Naturally, the disagreements between the father-in-law and the husband deprived the mother of peace of mind. After much thought, in order to bring peace to the family, to restore good relations between father and son, my mother decided to become an Old Believer. When she informed her father-in-law about this, Fedor Sidorovich knelt before his mother and thanked her for such a decision. A dashing grunt who went through two wars, imperialist and civil, was awarded the St. George Cross three times. The most authoritative person in the farm, proud and proud, did not hesitate, did not consider it a humiliation for himself to kneel before his daughter-in-law, who was practically still a girl. One could give up on a burnt-out barn, but faith is a sacred, serious matter, it’s not shameful to kneel in front of a daughter-in-law.

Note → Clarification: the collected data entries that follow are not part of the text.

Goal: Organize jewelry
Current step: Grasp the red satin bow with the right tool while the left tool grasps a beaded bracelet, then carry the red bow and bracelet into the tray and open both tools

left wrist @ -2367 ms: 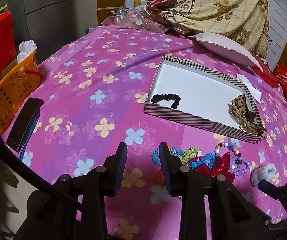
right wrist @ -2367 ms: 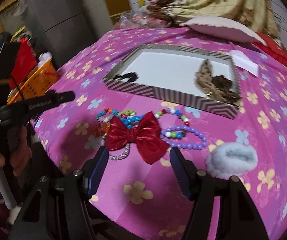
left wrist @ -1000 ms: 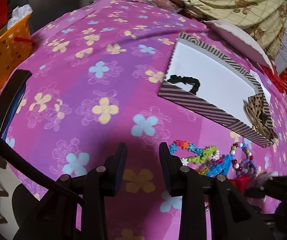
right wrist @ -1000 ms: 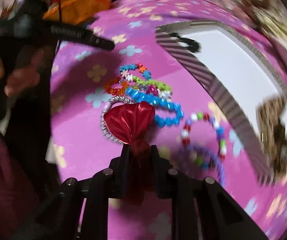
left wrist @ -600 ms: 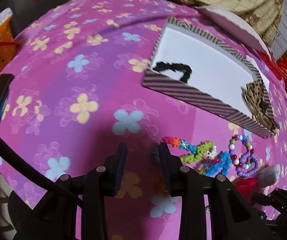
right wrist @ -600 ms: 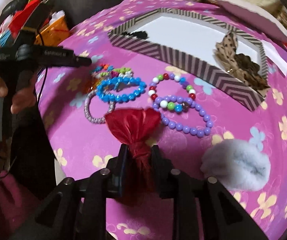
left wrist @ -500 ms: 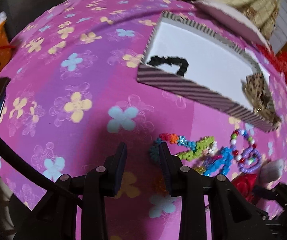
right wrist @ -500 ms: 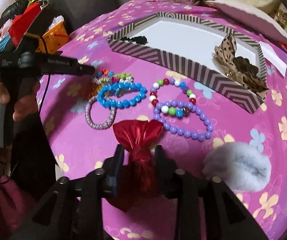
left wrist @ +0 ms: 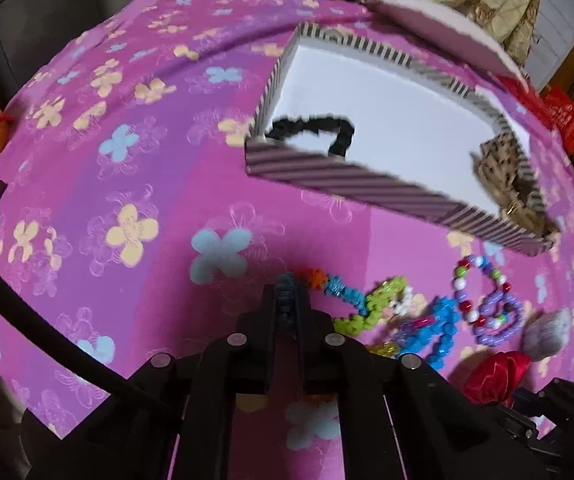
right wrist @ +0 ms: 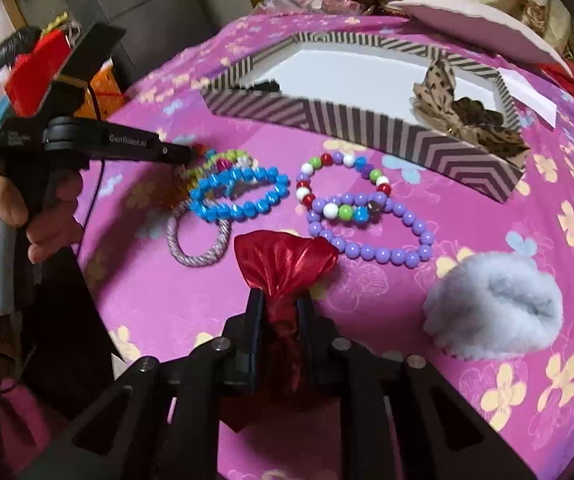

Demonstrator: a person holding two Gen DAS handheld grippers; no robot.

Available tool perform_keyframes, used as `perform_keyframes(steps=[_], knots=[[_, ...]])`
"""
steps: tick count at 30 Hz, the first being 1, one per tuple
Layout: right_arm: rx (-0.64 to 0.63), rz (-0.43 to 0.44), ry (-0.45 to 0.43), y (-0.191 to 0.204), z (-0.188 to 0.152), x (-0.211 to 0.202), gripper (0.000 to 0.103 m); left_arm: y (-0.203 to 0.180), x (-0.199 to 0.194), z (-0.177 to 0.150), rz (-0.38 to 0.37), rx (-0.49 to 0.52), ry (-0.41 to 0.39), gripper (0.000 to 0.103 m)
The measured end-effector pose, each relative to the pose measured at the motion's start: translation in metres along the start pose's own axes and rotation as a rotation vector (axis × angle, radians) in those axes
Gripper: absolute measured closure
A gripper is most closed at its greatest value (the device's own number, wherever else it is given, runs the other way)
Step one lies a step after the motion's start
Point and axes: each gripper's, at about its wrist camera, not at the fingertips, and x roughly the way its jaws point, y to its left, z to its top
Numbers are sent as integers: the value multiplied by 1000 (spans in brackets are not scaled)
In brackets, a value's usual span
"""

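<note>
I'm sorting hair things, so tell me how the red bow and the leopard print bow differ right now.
The red bow is shiny, plain red; the leopard print bow is brown and patterned. The red bow is pinched in the right gripper, outside the striped box; the leopard print bow lies loose in the box's corner. Both are fabric bows.

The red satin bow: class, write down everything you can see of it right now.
The red satin bow is shiny, crinkled fabric, bunched rather than spread flat. The right gripper has its jaws shut on the bow's gathered middle, so one lobe fans out ahead of the fingers and the rest hangs dark beneath them. It sits over the pink flowered cloth, just short of the purple bead bracelet.
</note>
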Motion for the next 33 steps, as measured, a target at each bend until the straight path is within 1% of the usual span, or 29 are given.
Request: perform_keyframes(steps=[6, 8, 12, 17, 23, 33], knots=[[51, 24, -94, -6, 12, -28, 86, -5, -36, 14, -32, 10, -72, 78], [55, 24, -113, -6, 15, -35, 86, -8, -49, 19, -35, 16, -97, 78], [72, -1, -130, -13, 19, -44, 86, -12, -68, 31, -48, 20, -132, 78], [86, -14, -159, -20, 28, -55, 86, -19, -88, 45, -21, 37, -183, 78], [101, -24, -193, -27, 42, -61, 86, -29, -99, 58, 12, 59, -225, 78], [126, -42, -218, -35, 63, -61, 86, -46, -98, 65, 41, 97, -249, 78]])
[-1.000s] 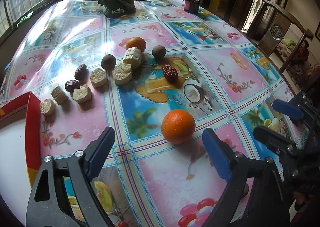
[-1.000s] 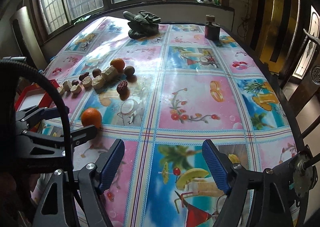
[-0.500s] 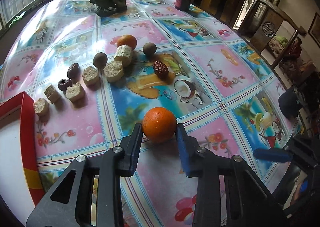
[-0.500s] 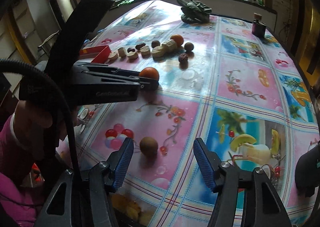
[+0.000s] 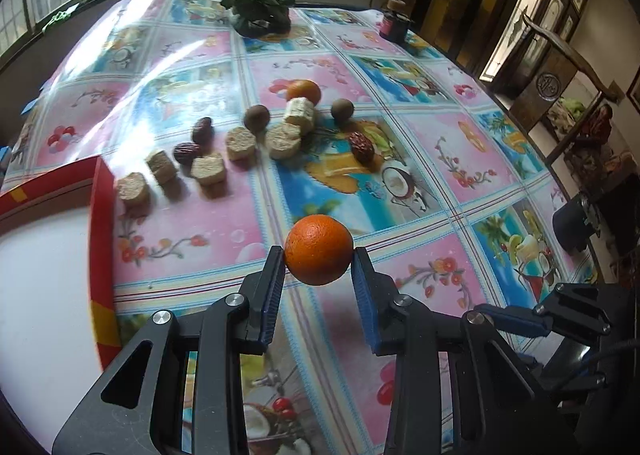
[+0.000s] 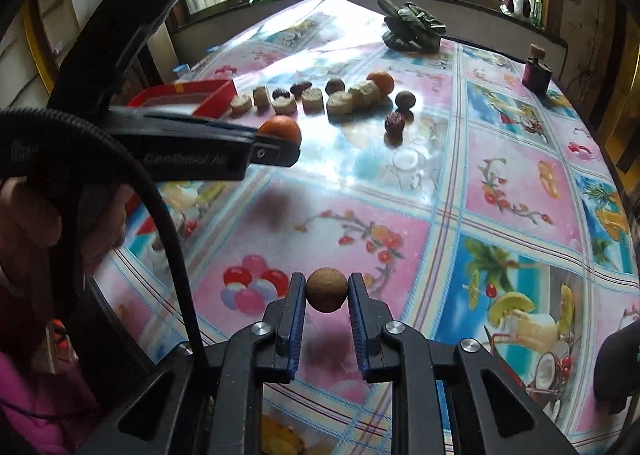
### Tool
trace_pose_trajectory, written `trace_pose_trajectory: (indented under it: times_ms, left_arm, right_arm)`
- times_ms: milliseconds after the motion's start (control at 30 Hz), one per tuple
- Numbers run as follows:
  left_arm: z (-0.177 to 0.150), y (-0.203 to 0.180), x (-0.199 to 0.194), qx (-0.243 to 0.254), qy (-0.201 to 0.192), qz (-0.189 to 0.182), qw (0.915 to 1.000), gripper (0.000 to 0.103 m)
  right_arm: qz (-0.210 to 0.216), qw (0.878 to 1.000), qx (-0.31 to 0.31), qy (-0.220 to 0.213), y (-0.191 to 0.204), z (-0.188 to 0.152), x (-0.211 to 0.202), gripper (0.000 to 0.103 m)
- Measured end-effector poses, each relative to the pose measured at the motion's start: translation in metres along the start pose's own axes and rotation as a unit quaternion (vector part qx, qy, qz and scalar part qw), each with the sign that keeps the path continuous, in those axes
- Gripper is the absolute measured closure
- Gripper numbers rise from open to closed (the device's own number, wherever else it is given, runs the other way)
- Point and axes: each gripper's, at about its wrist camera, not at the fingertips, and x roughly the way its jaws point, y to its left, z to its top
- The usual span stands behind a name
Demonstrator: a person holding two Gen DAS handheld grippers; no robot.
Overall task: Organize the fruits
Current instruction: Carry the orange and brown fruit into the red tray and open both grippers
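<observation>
My left gripper point(image 5: 319, 253) is shut on an orange point(image 5: 319, 249) and holds it above the table; the orange also shows in the right wrist view point(image 6: 280, 127). My right gripper point(image 6: 327, 290) is shut on a small brown round fruit point(image 6: 327, 289), lifted above the cloth. Further back lie a second orange point(image 5: 303, 91), two brown round fruits point(image 5: 257, 118) point(image 5: 342, 110), red dates point(image 5: 361, 143) point(image 5: 202, 130) and several pale cut pieces point(image 5: 284, 139) in a loose row.
A red-rimmed white tray point(image 5: 102, 215) lies at the left, also in the right wrist view point(image 6: 212, 97). Leafy greens point(image 5: 258, 11) and a dark jar point(image 5: 394, 21) stand at the far end. A wooden chair point(image 5: 560, 67) stands at the right.
My left gripper closed on the orange and lifted it. My right gripper closed on the small brown fruit and raised it off the cloth.
</observation>
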Motion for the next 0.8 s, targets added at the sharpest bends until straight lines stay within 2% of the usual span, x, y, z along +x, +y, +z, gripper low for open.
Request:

And Lazar Fedorovich married Khavrosha, she gave birth to three children, one daughter and Khavrosha died in 1933 from starvation.

In 1927, on December 10, my older sister Anna Vasilievna was born, and on April 7, 1931, my brother Ivan Vasilyevich was born.

In 1932, grandfather Fyodor found out that he was on the list for eviction along with his family, gathered all the household members and left for Dagestan, the city of Khasavyurt.

Vasily, with his wife and children, brother Nikolai, returned in 1932. Nikolai Fedorovich lived in his brother's family until 1939.

They bought an adobe dugout, worked on a collective farm, appointed their father as an accountant, then sent them to accounting courses in Konstantinovskaya, it was in 1935. While my father was studying, I already existed in the world, Vladimir Vasilievich, I was born on February 26, 1936. Mom told me that she took me, nursing, to work in the field. While my mother worked, the foreman carried me in his arms, the sun had a favorable effect - I had a good tan.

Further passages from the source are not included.